A total of 31,966 infants were evaluated in this study, a large enough
sample to meet any standard of scientific evidence! Clearly, maternal
nutrition governs the size of both placenta and baby. It is also responsible
for the secure implantation of the placenta on the uterine wall.” “The liver is the master gland of metabolism and cellular nutrition. All food substances absorbed from the stomach and intestines pass directly into the liver where they are changed in various ways to provide all the cells of the body with food materials for growth, repair, and energy. Special enzymes and proteins, such as the albumin discussed previously, are continually formed and released into the bloodstream. During pregnancy there is an increased need for proteins. Growth and development of the baby, growth of the uterus, growth of the placenta, expansion of blood volume, and storage of protein for use in later breastfeeding – all of these demand increased liver metabolism. A good diet throughout pregnancy provides the liver with the needed food substances to fulfill its round-the-clock task of meeting stepped-up nutritional demands. A second function the liver performs at higher levels in pregnancy is neutralizing and excreting harmful poisons which originate in the lower bowel. Termed its detoxication function, it has led to the liver being termed “the watchdog of the abdomen.” All blood draining the stomach and intestinal tract goes first into the liver, where it is filtered before passing into the general circulation. The liver then excretes all toxic substances in the bile and urine. Female hormones produced in large quantities by the placenta are also detoxified and excreted by the liver. Towards the end of pregnancy, the amount of hormones produced daily is several hundred times greater than the amount contained in a birth control pill. If the mother is malnourished, the liver may fall behind in its task of clearing these hormones and other toxins from the body. They then accumulate in the liver and body tissues and begin to impair the liver’s ability to function. The poorly nourished woman’s liver cannot meet these extreme demands for detoxification. Furthermore, research confirms that stressed livers of poorly nourished
pregnant women also have low resistance to liver infections. These liver
disorders can further damage the lier’s ability to carry on its
metabolic functions. A pregnant woman who develops a liver infection is
at greater risk because of the extra stress pregnancy imposes on this
organ. When liver damage is significant in pregnancy, it is termed severe
MRLP, or HELLP Syndrome, and includes a reduced ability to synthesize
blood proteins and platelets. The liver may develop fatty infiltrations
and may rupture. These liver conditions are a leading cause of maternal
deaths in third world nations and the developed world alike. The well-nourished
mother’s liver can work at peak efficiency throughout pregnancy
in detoxication, thus protecting herself and her baby from needless infection,
severe MRLP/HELLP and other life-threatening disorders.” Here is my simple recipe for a liver cleanse. 1. Purchase the Cleansing Trio, Di-Tone Essential oil blend, and Parafree
from Young Living Essential Oils –My member number if you wish to
order is #29526 http://www.youngliving.com
– spend two weeks taking all four of the food products – Comfortone,
ICP, Megazyme, and Parafree. Rub Di-Tone on your feet morning and night.

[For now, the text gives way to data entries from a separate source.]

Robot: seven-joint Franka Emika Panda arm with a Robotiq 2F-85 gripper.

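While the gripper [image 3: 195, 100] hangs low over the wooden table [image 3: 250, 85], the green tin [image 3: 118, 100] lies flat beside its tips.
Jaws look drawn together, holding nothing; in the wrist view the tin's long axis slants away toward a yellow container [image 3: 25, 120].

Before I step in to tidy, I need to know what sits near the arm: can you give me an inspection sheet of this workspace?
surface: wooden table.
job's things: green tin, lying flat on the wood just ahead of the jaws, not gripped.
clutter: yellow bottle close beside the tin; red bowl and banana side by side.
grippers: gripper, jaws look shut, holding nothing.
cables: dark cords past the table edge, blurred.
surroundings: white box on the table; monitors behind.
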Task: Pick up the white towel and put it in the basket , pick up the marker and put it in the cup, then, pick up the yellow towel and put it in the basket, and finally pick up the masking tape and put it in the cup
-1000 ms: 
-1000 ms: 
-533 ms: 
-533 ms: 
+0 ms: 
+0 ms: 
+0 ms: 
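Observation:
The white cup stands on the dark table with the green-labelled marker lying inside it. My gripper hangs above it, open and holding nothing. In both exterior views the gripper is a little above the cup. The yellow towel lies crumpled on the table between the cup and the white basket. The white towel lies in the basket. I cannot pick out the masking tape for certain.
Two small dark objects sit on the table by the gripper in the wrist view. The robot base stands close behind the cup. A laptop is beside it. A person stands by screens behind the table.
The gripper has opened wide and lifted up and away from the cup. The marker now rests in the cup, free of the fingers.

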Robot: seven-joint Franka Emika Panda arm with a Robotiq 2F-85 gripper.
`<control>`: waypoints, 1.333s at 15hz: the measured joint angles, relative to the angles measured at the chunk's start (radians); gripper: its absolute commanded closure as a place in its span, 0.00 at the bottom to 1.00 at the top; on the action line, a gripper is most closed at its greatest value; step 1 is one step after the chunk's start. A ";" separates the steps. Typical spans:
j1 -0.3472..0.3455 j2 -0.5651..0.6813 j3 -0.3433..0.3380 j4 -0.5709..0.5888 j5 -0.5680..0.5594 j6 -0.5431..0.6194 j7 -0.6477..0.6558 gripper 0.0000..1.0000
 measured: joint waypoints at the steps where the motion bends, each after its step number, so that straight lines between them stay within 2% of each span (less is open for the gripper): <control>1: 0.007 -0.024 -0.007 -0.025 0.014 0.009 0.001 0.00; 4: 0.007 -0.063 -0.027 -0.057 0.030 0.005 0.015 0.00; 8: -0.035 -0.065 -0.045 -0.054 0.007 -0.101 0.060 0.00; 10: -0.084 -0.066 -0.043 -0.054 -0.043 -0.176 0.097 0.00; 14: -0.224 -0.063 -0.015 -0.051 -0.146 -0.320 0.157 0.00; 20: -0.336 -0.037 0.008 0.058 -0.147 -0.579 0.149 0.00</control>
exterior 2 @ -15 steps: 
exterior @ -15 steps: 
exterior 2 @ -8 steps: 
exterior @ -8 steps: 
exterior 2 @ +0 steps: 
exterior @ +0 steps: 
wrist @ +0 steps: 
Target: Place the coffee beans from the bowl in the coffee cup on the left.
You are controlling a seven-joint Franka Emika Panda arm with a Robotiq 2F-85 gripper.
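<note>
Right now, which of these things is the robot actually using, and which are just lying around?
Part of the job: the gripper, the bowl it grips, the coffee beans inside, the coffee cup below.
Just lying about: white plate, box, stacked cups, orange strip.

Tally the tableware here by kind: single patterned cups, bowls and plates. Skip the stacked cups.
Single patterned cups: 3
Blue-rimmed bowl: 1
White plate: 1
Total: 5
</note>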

Drink at least eight glasses of pure water every day of this cleanse.
Eat your normal diet but emphasize raw fruits and vegetables and fresh
garden salads.
10. You can do one liver flush or as many as you have time to do, just
make sure you have the six-hour span between infusions so as not to overwhelm
your colon. It takes at least twenty liver flushes to rid the body of
the stones that cause Food and Chemical Allergies. I have now done thirteen
over the past four years. I plan to continue on until I am no longer allergic.
I know I am healing because once I was allergic to cats and recently I
slept in a bedroom where a Siamese cat lived and I did not even have a
sniffle.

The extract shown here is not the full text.